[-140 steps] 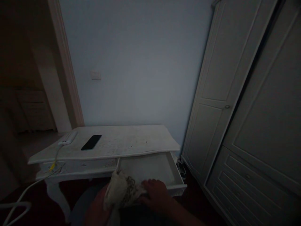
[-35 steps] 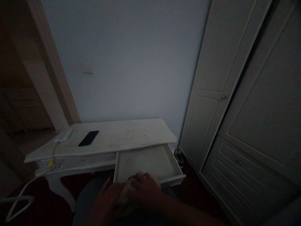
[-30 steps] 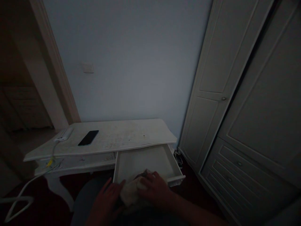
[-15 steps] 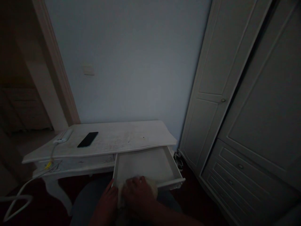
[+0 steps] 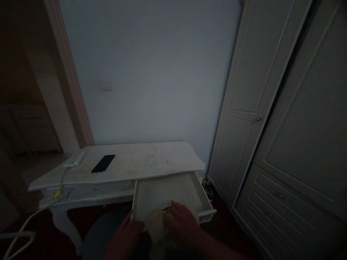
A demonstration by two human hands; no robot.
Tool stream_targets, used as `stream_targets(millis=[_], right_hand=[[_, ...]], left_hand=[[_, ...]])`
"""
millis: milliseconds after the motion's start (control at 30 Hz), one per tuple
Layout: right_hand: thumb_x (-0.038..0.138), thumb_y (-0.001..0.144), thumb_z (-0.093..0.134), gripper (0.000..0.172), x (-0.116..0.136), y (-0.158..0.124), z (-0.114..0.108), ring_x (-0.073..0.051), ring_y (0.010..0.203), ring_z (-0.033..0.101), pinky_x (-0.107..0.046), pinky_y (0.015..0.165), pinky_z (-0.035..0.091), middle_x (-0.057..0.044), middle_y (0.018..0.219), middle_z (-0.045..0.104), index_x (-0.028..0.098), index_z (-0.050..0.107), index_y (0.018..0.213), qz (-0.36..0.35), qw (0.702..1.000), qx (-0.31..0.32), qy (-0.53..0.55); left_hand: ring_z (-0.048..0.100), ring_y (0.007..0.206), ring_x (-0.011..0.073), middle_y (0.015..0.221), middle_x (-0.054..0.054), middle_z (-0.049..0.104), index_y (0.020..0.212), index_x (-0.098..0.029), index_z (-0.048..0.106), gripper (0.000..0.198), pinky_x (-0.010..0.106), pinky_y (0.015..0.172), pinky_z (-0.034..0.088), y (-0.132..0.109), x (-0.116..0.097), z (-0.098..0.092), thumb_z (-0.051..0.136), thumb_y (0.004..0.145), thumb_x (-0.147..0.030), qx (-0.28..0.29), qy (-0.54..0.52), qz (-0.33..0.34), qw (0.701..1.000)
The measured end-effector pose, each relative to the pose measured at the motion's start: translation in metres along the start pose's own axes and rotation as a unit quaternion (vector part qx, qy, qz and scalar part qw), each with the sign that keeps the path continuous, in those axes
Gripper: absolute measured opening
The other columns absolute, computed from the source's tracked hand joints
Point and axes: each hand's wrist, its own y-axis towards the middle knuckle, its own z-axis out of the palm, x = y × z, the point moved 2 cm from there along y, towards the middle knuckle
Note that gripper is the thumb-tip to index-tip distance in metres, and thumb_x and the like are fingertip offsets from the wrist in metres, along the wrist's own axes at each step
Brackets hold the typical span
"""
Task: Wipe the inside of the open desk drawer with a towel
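Note:
A white drawer [image 5: 168, 193] is pulled out from the right half of the white desk [image 5: 146, 155]. My left hand [image 5: 128, 229] grips the drawer's front left corner. Bunched under my right hand [image 5: 180, 220] is a pale cloth [image 5: 157, 225], which I hold at the drawer's front edge. Part of the cloth hangs down over the front toward my lap. The palm side of my right hand is hidden, and the low light blurs the fingers.
A dark phone [image 5: 103, 163] and a white power strip [image 5: 75, 159] lie on the desk's left part. A white cable [image 5: 25, 222] loops down at the left. The wardrobe [image 5: 244, 108] stands close on the right, beyond dark shoes [image 5: 207, 189].
My right hand has moved to the right along the drawer's front with the cloth. My left hand stays at the left corner. The view has shifted slightly.

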Motion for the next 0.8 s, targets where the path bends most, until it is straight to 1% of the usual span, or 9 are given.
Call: stream_targets(millis=[100, 233, 300, 400, 467, 533, 633, 700, 800], right_hand=[[0.040, 0.090, 0.076, 0.036, -0.039, -0.039, -0.010, -0.029, 0.120, 0.060, -0.041, 0.100, 0.051, -0.008, 0.130, 0.068, 0.030, 0.064, 0.123, 0.042, 0.999, 0.016, 0.007], [0.032, 0.089, 0.075, 0.028, -0.087, -0.090, -0.024, -0.029, 0.114, 0.060, -0.040, 0.097, 0.049, -0.007, 0.127, 0.069, 0.029, 0.066, 0.115, 0.043, 0.998, -0.014, -0.035], [0.030, 0.089, 0.076, 0.027, -0.102, -0.110, -0.033, -0.029, 0.112, 0.060, -0.040, 0.095, 0.048, -0.006, 0.125, 0.069, 0.029, 0.065, 0.114, 0.034, 0.997, -0.041, -0.055], [0.025, 0.091, 0.072, 0.019, -0.111, -0.123, -0.041, -0.027, 0.107, 0.060, -0.038, 0.093, 0.046, -0.006, 0.117, 0.070, 0.028, 0.065, 0.109, 0.032, 0.992, -0.095, -0.072], [0.024, 0.094, 0.069, 0.014, -0.107, -0.119, -0.040, -0.026, 0.105, 0.060, -0.037, 0.092, 0.045, -0.006, 0.114, 0.070, 0.027, 0.064, 0.107, 0.029, 0.990, -0.120, -0.074], [0.023, 0.095, 0.068, 0.013, -0.096, -0.106, -0.034, -0.026, 0.101, 0.060, -0.037, 0.090, 0.045, -0.006, 0.110, 0.070, 0.027, 0.063, 0.107, 0.021, 0.987, -0.139, -0.072], [0.024, 0.096, 0.068, 0.013, -0.072, -0.075, -0.019, -0.024, 0.092, 0.058, -0.036, 0.083, 0.045, -0.004, 0.103, 0.070, 0.027, 0.062, 0.108, -0.017, 0.983, -0.172, -0.056], [0.024, 0.096, 0.068, 0.013, -0.054, -0.053, -0.009, -0.023, 0.087, 0.057, -0.035, 0.079, 0.045, -0.003, 0.101, 0.070, 0.027, 0.062, 0.107, -0.044, 0.982, -0.180, -0.029], [0.020, 0.094, 0.070, 0.015, -0.029, -0.022, -0.007, -0.023, 0.089, 0.058, -0.035, 0.078, 0.046, -0.004, 0.105, 0.071, 0.026, 0.060, 0.103, -0.024, 0.984, -0.173, 0.033]], left_hand=[[0.071, 0.126, 0.0254, 0.119, 0.002, 0.081, 0.118, -0.031, 0.073, 0.035, 0.058, 0.131, 0.031, 0.003, 0.000, -0.005, 0.052, 0.097, -0.013, 0.042, -0.005, -0.022, 0.999], [0.069, 0.130, 0.0277, 0.124, 0.002, 0.081, 0.115, -0.029, 0.075, 0.037, 0.061, 0.130, 0.032, 0.005, -0.007, -0.014, 0.056, 0.091, -0.008, 0.073, 0.005, -0.050, 0.996], [0.071, 0.126, 0.0275, 0.122, 0.002, 0.081, 0.115, -0.029, 0.075, 0.037, 0.063, 0.129, 0.032, 0.005, -0.013, -0.022, 0.056, 0.091, -0.007, 0.069, 0.010, -0.055, 0.996], [0.073, 0.120, 0.0269, 0.113, 0.002, 0.082, 0.112, -0.030, 0.075, 0.030, 0.067, 0.131, 0.024, 0.007, -0.024, -0.038, 0.059, 0.093, -0.012, 0.051, 0.025, -0.035, 0.998], [0.072, 0.119, 0.0275, 0.110, 0.003, 0.081, 0.108, -0.029, 0.075, 0.022, 0.069, 0.132, 0.019, 0.013, -0.032, -0.046, 0.065, 0.092, -0.019, 0.033, 0.036, -0.009, 0.999], [0.072, 0.117, 0.0274, 0.106, 0.004, 0.079, 0.102, -0.028, 0.076, 0.012, 0.068, 0.133, 0.017, 0.023, -0.039, -0.049, 0.068, 0.093, -0.028, 0.019, 0.035, 0.021, 0.999], [0.072, 0.110, 0.0249, 0.100, 0.004, 0.077, 0.095, -0.027, 0.076, 0.013, 0.064, 0.134, 0.018, 0.037, -0.047, -0.044, 0.066, 0.097, -0.035, 0.019, 0.019, 0.055, 0.998], [0.071, 0.111, 0.0249, 0.103, 0.004, 0.076, 0.099, -0.027, 0.076, 0.014, 0.060, 0.130, 0.028, 0.041, -0.049, -0.039, 0.064, 0.099, -0.034, 0.027, 0.007, 0.058, 0.998], [0.069, 0.114, 0.0292, 0.114, 0.007, 0.075, 0.109, -0.026, 0.075, 0.019, 0.052, 0.110, 0.050, 0.040, -0.048, -0.037, 0.063, 0.094, -0.027, 0.074, -0.004, 0.022, 0.997]])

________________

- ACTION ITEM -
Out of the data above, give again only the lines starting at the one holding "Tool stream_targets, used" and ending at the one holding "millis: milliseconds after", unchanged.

- TASK OUTPUT -
Tool stream_targets, used as `stream_targets(millis=[_], right_hand=[[_, ...]], left_hand=[[_, ...]])`
"""
millis: milliseconds after the motion's start (control at 30 Hz), one per tuple

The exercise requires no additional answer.